▶ _TASK_
After locating the line with "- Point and" in the data that follows, return it and every later line exactly, up to and including the line with "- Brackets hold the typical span".

▶ _DATASET SECTION_
******

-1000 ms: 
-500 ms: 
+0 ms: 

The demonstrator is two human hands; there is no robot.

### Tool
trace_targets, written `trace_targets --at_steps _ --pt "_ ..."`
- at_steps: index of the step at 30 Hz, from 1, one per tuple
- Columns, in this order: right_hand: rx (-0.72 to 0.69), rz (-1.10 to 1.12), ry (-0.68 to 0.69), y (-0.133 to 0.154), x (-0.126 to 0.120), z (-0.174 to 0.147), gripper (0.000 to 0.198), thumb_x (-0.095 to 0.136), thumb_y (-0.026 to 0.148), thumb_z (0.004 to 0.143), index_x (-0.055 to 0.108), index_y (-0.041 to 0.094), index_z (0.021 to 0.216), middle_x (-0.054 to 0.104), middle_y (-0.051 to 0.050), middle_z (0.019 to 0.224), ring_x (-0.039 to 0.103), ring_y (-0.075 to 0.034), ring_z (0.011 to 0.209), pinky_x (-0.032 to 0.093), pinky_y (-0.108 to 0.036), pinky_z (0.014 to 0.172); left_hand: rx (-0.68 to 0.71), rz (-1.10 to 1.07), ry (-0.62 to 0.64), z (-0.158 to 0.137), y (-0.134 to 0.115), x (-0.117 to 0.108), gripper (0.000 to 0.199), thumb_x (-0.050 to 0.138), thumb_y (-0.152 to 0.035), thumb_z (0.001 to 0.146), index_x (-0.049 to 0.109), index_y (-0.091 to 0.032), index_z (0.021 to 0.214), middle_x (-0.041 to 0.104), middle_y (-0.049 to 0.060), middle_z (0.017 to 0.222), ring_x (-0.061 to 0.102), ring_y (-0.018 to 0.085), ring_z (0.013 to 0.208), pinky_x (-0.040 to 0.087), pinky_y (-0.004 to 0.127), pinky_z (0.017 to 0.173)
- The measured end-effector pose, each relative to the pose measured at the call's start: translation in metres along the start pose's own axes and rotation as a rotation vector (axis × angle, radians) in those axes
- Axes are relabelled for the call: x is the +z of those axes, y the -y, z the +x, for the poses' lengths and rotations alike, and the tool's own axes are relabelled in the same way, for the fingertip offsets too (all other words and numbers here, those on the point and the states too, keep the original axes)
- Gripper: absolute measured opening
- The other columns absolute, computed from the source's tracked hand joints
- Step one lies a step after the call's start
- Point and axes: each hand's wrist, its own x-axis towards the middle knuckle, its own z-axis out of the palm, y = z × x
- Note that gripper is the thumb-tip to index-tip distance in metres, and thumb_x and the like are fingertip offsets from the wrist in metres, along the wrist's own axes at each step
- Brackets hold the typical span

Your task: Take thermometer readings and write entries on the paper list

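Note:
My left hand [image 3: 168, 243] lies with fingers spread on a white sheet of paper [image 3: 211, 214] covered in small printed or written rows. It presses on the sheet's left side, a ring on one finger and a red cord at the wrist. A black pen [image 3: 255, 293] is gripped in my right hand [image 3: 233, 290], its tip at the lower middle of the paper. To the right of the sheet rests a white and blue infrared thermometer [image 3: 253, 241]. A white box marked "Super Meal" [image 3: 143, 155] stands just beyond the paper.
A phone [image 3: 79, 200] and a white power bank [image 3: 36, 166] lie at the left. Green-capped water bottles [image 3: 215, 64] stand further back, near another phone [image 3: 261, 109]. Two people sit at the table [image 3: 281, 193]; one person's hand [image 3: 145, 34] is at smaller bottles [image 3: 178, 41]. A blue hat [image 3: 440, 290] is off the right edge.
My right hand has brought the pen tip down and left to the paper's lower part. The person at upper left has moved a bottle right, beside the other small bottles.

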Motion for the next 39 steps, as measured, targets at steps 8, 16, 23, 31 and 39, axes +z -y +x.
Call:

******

▶ _EXERCISE SOLUTION_
- Point and axes: each hand's wrist, its own x-axis towards the middle knuckle, its own z-axis out of the palm, y = z × x
- Note that gripper is the thumb-tip to index-tip distance in metres, and thumb_x and the like are fingertip offsets from the wrist in metres, along the wrist's own axes at each step
- Brackets hold the typical span

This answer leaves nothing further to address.